The Friendship List is a woman’s story that will resonate with women readers. It is a read that is perfect for a relaxing summer day while at the beach, in the park, or even on a sofa.

I give this novels ⭐️⭐️⭐️ 3 stars

© Colline Kook-Chun, 2020

(This novel was the 53rd novel in my book pledge for 2020)

Book Review: Siri, Who Am I? by Sam Tschida

When I saw the title of this novel by Sam Tschida at the OLA Super Conference, I had to pick it up. Who wouldn’t be intrigued by the title Siri, Who Am I?

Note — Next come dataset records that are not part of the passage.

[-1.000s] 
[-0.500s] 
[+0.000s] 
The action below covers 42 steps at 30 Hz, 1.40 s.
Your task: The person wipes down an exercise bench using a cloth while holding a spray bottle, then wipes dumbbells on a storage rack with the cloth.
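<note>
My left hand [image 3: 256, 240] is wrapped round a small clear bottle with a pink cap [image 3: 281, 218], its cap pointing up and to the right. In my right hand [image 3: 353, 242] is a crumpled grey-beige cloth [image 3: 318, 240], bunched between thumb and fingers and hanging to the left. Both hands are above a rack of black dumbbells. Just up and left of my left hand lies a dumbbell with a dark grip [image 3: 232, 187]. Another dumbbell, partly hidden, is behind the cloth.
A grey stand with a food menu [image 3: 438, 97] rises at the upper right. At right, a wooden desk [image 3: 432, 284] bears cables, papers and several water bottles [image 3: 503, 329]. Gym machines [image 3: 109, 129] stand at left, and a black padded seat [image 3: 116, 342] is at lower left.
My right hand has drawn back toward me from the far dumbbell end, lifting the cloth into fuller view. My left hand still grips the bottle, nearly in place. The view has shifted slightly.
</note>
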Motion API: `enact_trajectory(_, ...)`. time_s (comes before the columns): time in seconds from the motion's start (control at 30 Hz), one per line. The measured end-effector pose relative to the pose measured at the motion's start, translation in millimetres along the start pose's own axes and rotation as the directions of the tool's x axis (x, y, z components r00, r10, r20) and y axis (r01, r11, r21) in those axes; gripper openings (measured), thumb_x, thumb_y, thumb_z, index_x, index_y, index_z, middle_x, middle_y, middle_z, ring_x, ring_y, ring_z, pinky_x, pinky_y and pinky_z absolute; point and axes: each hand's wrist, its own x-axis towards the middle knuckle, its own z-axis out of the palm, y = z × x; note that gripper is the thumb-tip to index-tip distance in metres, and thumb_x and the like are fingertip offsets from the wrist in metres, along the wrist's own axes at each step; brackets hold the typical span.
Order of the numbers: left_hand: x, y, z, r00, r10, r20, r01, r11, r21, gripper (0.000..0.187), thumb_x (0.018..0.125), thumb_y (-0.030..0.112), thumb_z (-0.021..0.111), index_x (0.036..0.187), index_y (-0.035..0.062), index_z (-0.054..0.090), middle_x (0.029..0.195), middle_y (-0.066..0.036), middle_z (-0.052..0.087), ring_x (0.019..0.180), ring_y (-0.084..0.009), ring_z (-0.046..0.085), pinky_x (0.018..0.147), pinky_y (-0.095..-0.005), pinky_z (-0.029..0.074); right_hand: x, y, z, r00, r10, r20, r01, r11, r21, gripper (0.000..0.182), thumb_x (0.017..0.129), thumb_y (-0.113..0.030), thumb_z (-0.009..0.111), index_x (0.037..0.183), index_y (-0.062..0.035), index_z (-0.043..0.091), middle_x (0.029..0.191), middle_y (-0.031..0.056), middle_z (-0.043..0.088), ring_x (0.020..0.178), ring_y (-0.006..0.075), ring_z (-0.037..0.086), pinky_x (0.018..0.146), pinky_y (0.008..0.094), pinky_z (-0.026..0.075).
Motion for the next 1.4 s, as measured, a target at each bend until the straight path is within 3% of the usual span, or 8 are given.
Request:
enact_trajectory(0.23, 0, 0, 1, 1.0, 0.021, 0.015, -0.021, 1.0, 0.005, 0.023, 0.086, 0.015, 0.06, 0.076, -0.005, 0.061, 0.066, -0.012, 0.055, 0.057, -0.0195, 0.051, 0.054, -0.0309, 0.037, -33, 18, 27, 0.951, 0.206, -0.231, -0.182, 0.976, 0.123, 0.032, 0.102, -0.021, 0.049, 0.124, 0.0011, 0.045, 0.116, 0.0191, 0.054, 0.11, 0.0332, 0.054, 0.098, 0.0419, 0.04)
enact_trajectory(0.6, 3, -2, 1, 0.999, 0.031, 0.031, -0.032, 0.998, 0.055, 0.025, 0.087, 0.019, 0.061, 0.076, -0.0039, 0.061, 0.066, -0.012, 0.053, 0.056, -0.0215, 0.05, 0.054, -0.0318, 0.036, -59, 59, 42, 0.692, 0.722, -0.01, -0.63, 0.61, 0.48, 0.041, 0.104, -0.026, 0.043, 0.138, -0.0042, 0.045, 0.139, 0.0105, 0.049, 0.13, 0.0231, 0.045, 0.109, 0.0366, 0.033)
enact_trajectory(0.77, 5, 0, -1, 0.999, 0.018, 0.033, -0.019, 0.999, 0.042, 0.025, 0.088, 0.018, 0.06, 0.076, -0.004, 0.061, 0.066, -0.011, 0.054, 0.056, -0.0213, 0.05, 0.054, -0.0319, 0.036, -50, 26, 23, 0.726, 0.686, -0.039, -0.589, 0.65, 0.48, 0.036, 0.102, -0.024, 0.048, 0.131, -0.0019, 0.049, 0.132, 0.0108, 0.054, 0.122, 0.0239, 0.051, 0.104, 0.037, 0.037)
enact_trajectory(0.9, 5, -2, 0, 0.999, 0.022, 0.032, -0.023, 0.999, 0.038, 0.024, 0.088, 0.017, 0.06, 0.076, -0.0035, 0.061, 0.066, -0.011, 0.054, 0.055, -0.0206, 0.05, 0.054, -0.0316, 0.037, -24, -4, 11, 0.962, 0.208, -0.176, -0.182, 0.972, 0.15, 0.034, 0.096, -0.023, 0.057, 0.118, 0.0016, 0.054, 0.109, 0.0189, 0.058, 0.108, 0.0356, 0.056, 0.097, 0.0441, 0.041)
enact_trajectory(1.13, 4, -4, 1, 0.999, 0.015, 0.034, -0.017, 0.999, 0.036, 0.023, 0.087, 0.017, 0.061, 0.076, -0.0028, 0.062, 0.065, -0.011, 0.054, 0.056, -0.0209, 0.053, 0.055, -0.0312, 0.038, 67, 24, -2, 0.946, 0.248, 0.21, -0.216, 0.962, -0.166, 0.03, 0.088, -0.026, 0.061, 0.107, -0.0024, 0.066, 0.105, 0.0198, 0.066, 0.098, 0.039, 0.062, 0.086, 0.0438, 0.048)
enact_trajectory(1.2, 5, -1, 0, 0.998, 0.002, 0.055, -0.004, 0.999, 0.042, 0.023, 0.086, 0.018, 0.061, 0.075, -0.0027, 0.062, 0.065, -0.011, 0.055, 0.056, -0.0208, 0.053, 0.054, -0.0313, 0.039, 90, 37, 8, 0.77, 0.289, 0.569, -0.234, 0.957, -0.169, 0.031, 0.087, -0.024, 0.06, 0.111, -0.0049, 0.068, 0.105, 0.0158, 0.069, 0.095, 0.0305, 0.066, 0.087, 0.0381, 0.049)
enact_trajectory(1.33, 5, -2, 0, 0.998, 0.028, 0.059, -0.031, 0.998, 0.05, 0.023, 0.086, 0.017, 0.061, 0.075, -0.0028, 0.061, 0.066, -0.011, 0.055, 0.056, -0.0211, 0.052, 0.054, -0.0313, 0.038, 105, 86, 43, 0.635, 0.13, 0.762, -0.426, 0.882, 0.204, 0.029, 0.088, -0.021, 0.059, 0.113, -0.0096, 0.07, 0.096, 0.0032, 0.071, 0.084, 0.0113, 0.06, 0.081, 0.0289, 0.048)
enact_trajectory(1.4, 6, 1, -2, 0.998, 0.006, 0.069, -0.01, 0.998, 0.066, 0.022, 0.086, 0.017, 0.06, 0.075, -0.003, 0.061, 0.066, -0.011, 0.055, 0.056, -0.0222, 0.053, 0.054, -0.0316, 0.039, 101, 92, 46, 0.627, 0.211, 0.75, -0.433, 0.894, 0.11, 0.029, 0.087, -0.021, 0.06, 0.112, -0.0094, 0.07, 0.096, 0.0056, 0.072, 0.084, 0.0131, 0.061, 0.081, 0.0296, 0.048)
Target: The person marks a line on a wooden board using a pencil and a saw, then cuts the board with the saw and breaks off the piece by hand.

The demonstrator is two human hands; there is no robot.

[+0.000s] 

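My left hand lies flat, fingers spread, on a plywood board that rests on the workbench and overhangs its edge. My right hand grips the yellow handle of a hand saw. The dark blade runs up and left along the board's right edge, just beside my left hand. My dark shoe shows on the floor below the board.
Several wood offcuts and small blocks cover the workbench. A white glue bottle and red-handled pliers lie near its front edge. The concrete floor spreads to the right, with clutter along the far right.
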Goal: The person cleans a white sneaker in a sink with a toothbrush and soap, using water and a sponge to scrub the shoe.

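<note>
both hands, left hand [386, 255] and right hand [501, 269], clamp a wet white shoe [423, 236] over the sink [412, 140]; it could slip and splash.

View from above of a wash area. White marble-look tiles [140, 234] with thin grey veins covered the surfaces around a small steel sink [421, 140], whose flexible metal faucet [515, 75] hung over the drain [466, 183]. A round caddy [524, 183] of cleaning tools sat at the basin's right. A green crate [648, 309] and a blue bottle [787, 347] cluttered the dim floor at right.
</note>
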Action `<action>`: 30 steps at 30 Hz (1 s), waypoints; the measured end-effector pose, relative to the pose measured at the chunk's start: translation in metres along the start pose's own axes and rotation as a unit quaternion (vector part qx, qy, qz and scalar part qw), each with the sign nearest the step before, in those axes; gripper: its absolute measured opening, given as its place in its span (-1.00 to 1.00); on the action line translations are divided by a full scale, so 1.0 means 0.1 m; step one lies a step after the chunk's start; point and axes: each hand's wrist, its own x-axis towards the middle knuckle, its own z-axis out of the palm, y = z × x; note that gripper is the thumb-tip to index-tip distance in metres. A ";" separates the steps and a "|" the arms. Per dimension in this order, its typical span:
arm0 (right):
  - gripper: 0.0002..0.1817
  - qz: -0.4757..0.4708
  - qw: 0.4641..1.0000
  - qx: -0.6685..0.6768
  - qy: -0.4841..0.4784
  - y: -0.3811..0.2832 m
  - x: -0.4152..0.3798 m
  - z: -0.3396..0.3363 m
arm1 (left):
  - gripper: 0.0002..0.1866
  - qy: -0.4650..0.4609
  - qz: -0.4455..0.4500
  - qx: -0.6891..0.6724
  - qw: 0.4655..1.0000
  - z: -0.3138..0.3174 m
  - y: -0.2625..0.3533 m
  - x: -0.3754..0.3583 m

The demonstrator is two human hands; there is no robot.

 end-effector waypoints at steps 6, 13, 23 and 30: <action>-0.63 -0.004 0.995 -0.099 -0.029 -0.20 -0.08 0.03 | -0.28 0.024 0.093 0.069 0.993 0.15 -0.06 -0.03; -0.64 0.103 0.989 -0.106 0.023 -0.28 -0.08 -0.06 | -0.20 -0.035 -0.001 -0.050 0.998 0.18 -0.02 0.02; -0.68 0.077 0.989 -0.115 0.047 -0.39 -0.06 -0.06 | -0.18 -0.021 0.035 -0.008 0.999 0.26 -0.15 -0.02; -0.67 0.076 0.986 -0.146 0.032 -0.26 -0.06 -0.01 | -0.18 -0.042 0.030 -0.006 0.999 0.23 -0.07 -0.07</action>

Genre: Contemporary Fiction, Romance

Blurb:

Mia might look like a Millennial but she was born yesterday. Emerging from a coma with short-term amnesia after an accident, Mia can’t remember her own name until the Siri assistant on her iPhone provides it. Based on her cool hairstyle (undercut with glamorous waves), dress (Prada), and signature lipstick (Chanel), she senses she’s wealthy, but the only way to know for sure is to retrace her steps once she leaves the hospital. Using Instagram and Uber, she arrives at the pink duplex she calls home in posts but finds Max, a cute, off-duty postdoc supplementing his income with a house-sitting gig. He tells her the house belongs to JP, a billionaire with a chocolate empire. A few texts later, JP confirms her wildest dreams: they’re in love, Mia is living the good life, and he’ll be back that weekend.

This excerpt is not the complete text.